Fast forward a few decades. I eagerly open up my 23&Me results. And it was just as I expected. About 75% of my genetics came from Spain. And 25%? Everywhere else. Africa. Indigenous. Even a bit of Azekanzi. I was proudly, gloriously mestizo. I was a mix of all the people which make up the Western Hemisphere, lands colonized and exploited, lands enslaved. And yet out of that conflict came this glorious culture, this deep art and literature and music. Choosing phenotypic certainty over genetic fact is a fool's game. Denigrating however much of your ancestry out of a desire for "purity" is like cutting off your hand because it offends you.

I think of Bad Bunny. He is a child of the mestizaje. His music is a mix of African and European. His music would not exist had this melding not occured. We walk the road our ancestors laid out, for both good and ill. From the crime of conquest and slavery came salsa, son, merengue, bachata. From it came Diego Rivera and Frida Kahlo. From it came Isabel Allende and Gabriel Garcia Marquez. The Old World is addicted to what the New World creates. (Pun intended.) France and England, Spain and Portugal would have remained backwaters without the wealth that colonization brought. And yet we are more than them. We survived the crimes as both victims and perpetrators until we became something new. A new people for a new world.

Almost within hours of the NFL and Jay-Z announcing that Bad Bunny would be the Super Bowl performer, the howls rang out. It was illustrative to watch. The protests were solely xenophobic. The protests were solely against this brown person who sang only in Spanish daring to pollute America's sacred holiday. A segment of White America was suffering another existential slight, another extinction level event.

As I think on this, the answer is glaringly obvious. Black people in the US have a culture. Latinos in the US have a myriad of cultures from the nations from whence they came: nations, provinces, cities, villages. Asian migrants bring their cultures with them. But what is "white" culture? As you get adopted into whiteness, you lose whatever culture you had. You get blended and mashed into this amorphous "whiteness". And you center this whiteness, whatever its parameters, as normative. Anything which doesn't conform to it is suspect, alien, other. Dangerous. Seditious. Treasonous.
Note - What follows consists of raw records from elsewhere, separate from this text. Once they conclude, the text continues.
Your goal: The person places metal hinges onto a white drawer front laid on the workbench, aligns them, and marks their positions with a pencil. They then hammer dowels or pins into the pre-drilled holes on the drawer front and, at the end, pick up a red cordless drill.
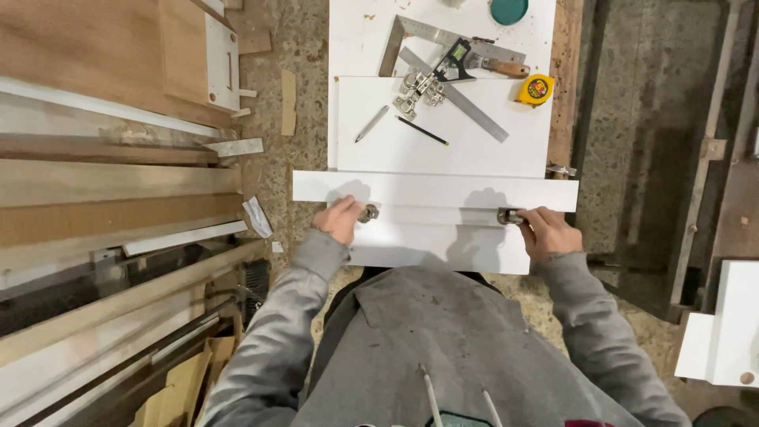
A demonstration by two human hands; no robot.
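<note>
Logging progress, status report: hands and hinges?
Left hand on left metal hinge. Right hand on right metal hinge. Both on narrow white panel. Nothing blocking.

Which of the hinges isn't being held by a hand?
The loose cluster of metal hinges lying on the upper white panel, beside the combination square; the other two sit under the left hand and right hand.

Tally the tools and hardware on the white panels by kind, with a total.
Metal squares: 2
Tape measure: 1
Pencil: 1
Pen: 1
Loose hinges: 2, a rough count since they overlap
Hinges at the hands: 2
Total: 9
</note>
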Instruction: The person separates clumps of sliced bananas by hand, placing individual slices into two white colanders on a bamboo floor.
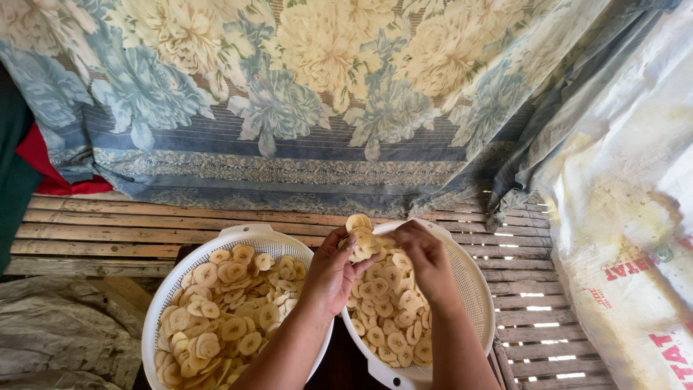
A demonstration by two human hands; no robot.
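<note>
My left hand [330,273] grips a small stack of pale yellow fruit slices [359,235] above the gap between two white plastic colanders. My right hand [426,258] has its fingers closed on the same stack from the right side. The left colander [238,235] is heaped with many round slices [224,318]. The right colander [473,289] holds a thinner layer of slices [386,318], tilted toward me. Both forearms come up from the bottom edge and hide part of each colander.
The colanders rest on a slatted bamboo platform [115,231]. A blue and cream flowered cloth [289,108] hangs behind. A large white plastic sack [635,217] stands at the right. Crumpled grey sheeting [58,332] lies at the lower left, red and dark green fabric [29,159] at the far left.
</note>
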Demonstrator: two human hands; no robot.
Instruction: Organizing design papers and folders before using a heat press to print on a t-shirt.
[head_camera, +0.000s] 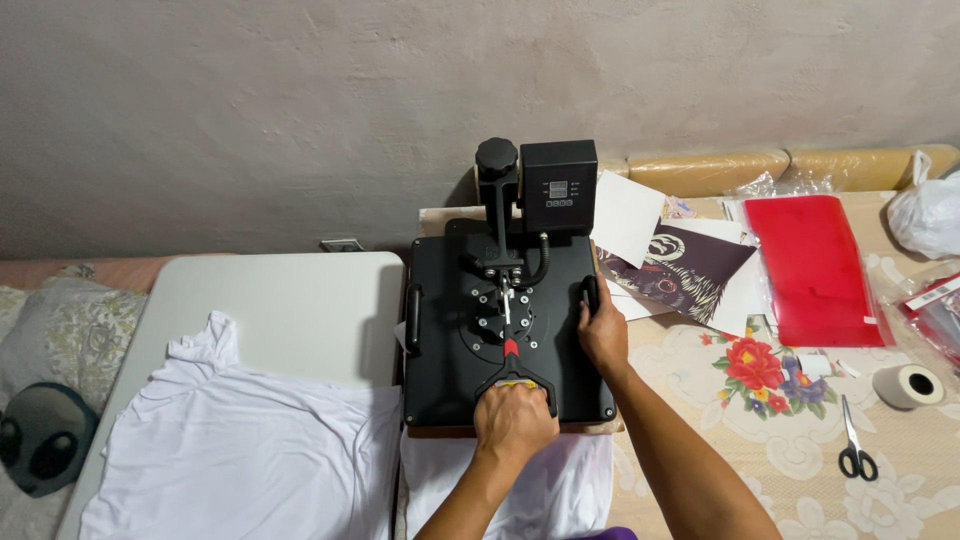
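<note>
White fabric (540, 490) is spilling out nearest us beneath the black heat press (505, 330), sitting between a white table (290, 310) and a floral tablecloth (800, 440) against a bare plaster wall. Left hand (513, 420) is wrapping tight around the front lever handle (515, 378), which is running lengthwise straight toward us, while right hand (603, 330) is curling closed over the side grip (592, 295).

- A home room turned into a small garment-printing workshop.
- A black heat press (505, 330) stands at the inner edge of a table with a flowered cloth (800, 450).
- Printed transfer sheets (680, 265), scissors (853, 445) and a tape roll (908, 386) lie on it.
- A white T-shirt (240, 440) drapes a white folding table (290, 310); bare plaster wall (300, 120) behind.
</note>
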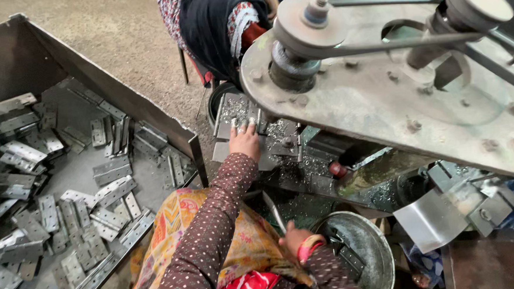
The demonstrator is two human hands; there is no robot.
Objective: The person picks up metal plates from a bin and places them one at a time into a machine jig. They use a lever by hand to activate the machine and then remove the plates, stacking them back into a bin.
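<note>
left hand: the left hand (244, 140) lay flat, fingers spread, pressing a metal hinge plate (236, 115) onto the machine bed (280, 142); open palm, not a closed grip.
right hand: the right hand (293, 240) was low by the round metal tub (365, 244), fingers curled near a thin metal rod (274, 211); whether that grip was closed on it, i cannot tell.
step in hand: it looked like a plate was being seated under the machine head (383, 91), at the bed's near edge.
next move: likely called for holding the plate square and keeping fingers back from the working part.
spare stock: loose hinges (66, 195) lay piled in the big steel bin (113, 90), well apart on the left.
hard to make out: the tool over the plate was hidden by the belt pulley (308, 24); the tub's contents were dim; another person's sleeve (242, 22) was cut off at the top.
</note>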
If the sad display put on by Robert Ritchie and his trio of talentless hacks is "all American", America—white America—simply won't survive. It has no depth. It has no breadth. It has no soul. America at its best is the melding of the cultures which inhabit the land. To the extent that you deny that you weaken the culture. There is no such thing as "white culture". That would be like saying that the French and Germans are interchangeable. But there is "American" culture. And it springs from its people, from all the places from where they came, from all the lives they had led. But accepting that would mean to accept over whom you've lorded it as equals. And, perhaps, more than equals. Robert Ritchie himself rose to fame by aping Black American culture. Ted Nugent would be playing skiffle music without the existence of the blues. White America has been so homogenized in the service of supremacy that it simply refuses to acknowledge its poverty without those upon whom it looks down. As the title of the book says, America is dying of whiteness. And it doesn't have much time left to take the cure which has always been there: Give up the idea that it is superior, that it by rights should dominate, and revel in the glorious mestizaje of this New World.